Cette recension a déjà paru dans la Revue de l’Institut français d’histoire en Allemagne, le 1er janvier 2010.
R. von Malinckrodt (dir.), Bewegtes Leben. Körpertechniken in der Frühen Neuzeit, Wolfenbüttel, Herzog August Bibliothek (Ausstellungskataloge der Herzog August Bibliothek, 89), 2008, VIII-375 p.
Issu d’une exposition tenue à Wolfenbüttel en 2008, cet ouvrage présente de nombreux textes ayant trait aux usages du corps conservés dans les fonds de la bibliothèque du duc Auguste. Mais il va bien au-delà. Reprenant l’article de Marcel Mauss sur les « techniques du corps » paru en 1934, il s’attache aux « façons dont les hommes, société par société, d’une façon traditionnelle, savent se servir de leur corps ». Par là, il interroge de façon nouvelle les rapports au corps de l’époque moderne. La première partie, composée d’articles, développe des sujets neufs : ainsi, les représentations graphiques des manuels d’instruction (J. Wellmann), les traités de bonne conduite vers 1800 (K.O. Frieling), la danse comme propédeutique à la codification du corps et à la maîtrise des affects (M.-T. Mourey), le saut (S. Schmidt), la gymnastique (J. Gleyse), l’équitation (P.F. Cuneo), l’escrime dans le Saint-Empire (A. Schubert), le jeu de la paume (H. Gillmeister) et la natation (R. von Malinckrodt). Bien qu’assez largement pratiquée, la nage était d’ailleurs pour les contemporains un sujet contesté : on discutait sur le poids respectif de l’eau et du corps humain et sur la capacité de ce dernier à nager.
Ces sujets très divers sont traversés de questionnements similaires. Tous s’attachent d’abord à justifier des sujets contestés pour leur caractère sensuel, leur perméabilité aux affects ou passions de l’âme, leur superfluité ou leur dangerosité. Au XVIe siècle par exemple, l’équitation doit se parer de son utilité dans la guerre et pour la santé pour s’imposer comme un thème honorable. Cette aspiration s’insère dans des constellations socioculturelles précises. Livrer une étude scientifique du saut permet ainsi de le détacher du contexte des foires, voire de l’intégrer dans le canon des sept arts libéraux.

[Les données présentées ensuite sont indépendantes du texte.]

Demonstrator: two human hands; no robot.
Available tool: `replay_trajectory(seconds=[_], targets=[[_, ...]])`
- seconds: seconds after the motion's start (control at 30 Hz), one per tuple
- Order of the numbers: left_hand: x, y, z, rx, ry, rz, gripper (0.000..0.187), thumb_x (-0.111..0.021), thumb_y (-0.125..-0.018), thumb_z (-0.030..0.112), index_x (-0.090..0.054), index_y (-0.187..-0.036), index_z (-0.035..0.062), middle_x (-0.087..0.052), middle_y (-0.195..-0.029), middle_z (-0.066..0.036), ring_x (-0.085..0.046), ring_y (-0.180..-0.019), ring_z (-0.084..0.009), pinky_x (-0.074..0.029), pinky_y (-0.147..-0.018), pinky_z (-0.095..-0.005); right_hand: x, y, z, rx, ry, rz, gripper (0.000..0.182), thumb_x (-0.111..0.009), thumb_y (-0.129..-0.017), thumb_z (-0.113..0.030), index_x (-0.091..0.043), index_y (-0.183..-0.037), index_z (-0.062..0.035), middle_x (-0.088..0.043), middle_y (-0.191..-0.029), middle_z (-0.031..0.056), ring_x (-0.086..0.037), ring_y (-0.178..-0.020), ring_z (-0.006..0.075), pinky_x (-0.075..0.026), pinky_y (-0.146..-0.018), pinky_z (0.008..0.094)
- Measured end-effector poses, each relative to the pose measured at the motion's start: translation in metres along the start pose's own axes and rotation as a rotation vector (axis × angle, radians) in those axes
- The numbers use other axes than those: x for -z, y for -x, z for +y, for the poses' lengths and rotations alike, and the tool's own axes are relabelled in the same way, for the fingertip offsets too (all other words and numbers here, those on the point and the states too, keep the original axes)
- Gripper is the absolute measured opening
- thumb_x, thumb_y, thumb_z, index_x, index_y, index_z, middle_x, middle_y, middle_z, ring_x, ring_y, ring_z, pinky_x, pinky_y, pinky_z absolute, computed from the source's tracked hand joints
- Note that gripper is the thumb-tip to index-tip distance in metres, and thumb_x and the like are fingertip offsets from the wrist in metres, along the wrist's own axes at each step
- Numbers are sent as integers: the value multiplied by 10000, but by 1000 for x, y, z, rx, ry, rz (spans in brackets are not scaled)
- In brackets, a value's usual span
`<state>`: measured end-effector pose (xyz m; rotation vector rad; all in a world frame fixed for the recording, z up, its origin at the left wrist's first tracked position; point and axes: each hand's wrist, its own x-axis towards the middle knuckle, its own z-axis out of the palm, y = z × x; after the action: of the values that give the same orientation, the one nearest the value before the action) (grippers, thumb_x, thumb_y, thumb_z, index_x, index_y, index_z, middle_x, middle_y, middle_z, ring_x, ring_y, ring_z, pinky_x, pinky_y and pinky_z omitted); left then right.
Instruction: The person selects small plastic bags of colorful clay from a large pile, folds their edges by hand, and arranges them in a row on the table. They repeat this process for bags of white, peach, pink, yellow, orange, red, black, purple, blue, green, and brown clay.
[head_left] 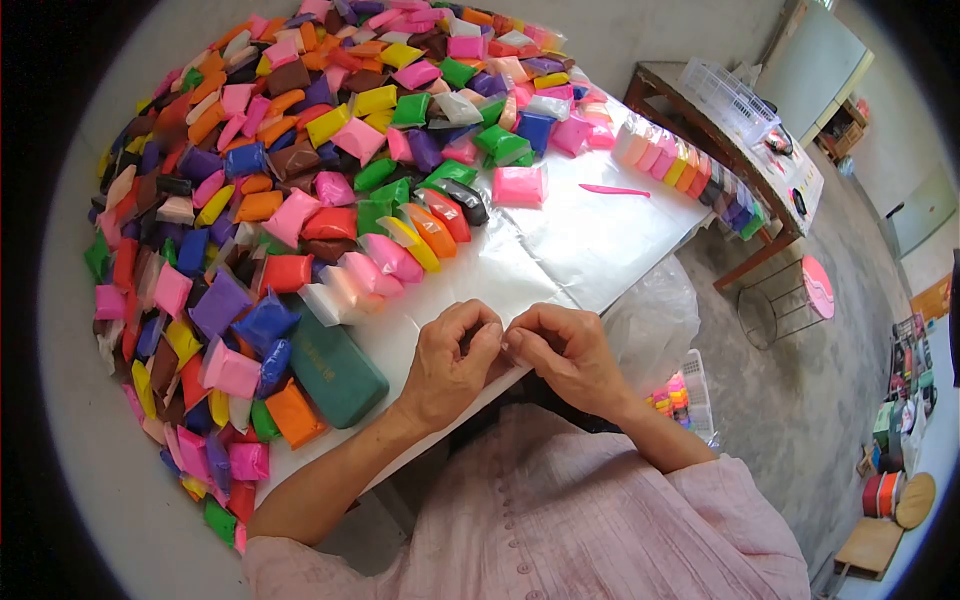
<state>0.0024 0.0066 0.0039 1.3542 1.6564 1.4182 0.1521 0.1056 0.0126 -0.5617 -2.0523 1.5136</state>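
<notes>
My left hand point(452, 358) and my right hand point(565, 358) meet at the front edge of the white table point(480, 285). Fingers and thumbs are pinched together on both, tip to tip; whatever is between them is too small or hidden to name. A clear plastic bag point(655, 320) hangs beside my right hand. Left of my left hand lies a dark green case point(335, 365). Ahead of it, a row of small packets runs away from me, including a yellow packet point(410, 240), an orange packet point(428, 232) and a black packet point(465, 200).
A large heap of coloured packets point(300, 160) covers the table's left and back. A pink packet point(519, 187) and a pink plastic tool point(614, 190) lie ahead. Another packet row point(690, 175) lines the right edge. Below right stands a white basket point(697, 395); a stool point(790, 295) is farther off.
</notes>
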Motion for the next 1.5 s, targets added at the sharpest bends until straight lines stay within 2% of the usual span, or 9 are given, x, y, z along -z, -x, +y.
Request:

Les ouvrages bourgeois de bonnes manières publiés vers 1800 se réapproprient un héritage aristocratique pour mieux se démarquer de ceux qui n’ont pas reçu d’éducation. La bourgeoisie urbaine allemande se réapproprie vers 1700 la « belle danse » d’origine française pour se démarquer du peuple et estomper les barrières d’avec la noblesse curiale. Ce souci de démarcation sociale et culturelle va souvent de pair avec l’ambition des auteurs de ces traités de transformer leur occupation en une réelle profession.
La deuxième grande tendance commune aux articles consiste en l’esthétisation de l’objet. Même la formation des armées et l’alignement des soldats peuvent susciter l’admiration (M. Sikora). Les représentations graphiques de manuels d’instruction sont fondées sur le principe esthétique de la répétition rythmique. Or la rhétorique, par là la dramaturgie (D. Hill), reposent sur une codification très précise des attitudes du corps. Tous les articles soulignent en effet la surcharge symbolique, parfois aussi religieuse, des gestes, des flexions de la main, des expressions du regard, voire du port du gant, qu’ils décrivent dans le moindre détail. Face à l’ampleur de ces traités se pose la question de leur correspondance avec une ou des pratiques, que ce soit pour codifier des pratiques ou pour les introduire, les créer. L’ancienne école d’escrime allemande, par exemple, n’a jamais existé. La question essentielle, toutefois, est moins celle de la relation entre norme et réalité, que celle des publics atteints par ces textes. On ne peut être qu’étonné de la fréquence des circulations d’un pays à l’autre – ainsi pour la danse et pour le jeu de la paume, transmis par des précepteurs français au public allemand. En disséquant le geste, en identifiant ses composantes et en définissant des normes, les représentations graphiques façonnent un nouveau rapport au corps.
Une dernière interrogation a trait à la chronologie. Un certain nombre de textes soulignent la rupture avec le XIXe siècle, tandis que le rapport au corps est orienté par la quête de la performance, la tension, la rapidité. Le XVIIe siècle est aussi souvent présenté comme une période de mutation, qu’il resterait à interpréter.
La deuxième partie, formée de sources commentées et remarquablement reproduites, complète la première. Certes, bien des thèmes évoqués par Marcel Mauss n’ont pas été explorés : les techniques de l’enfance, de l’adolescence, de la marche, de la course, du sommeil, du repos, de la montée, de la descente et du travail. L’un des mérites, et non le moindre, de cet ouvrage, est d’inviter à des recherches en ce sens.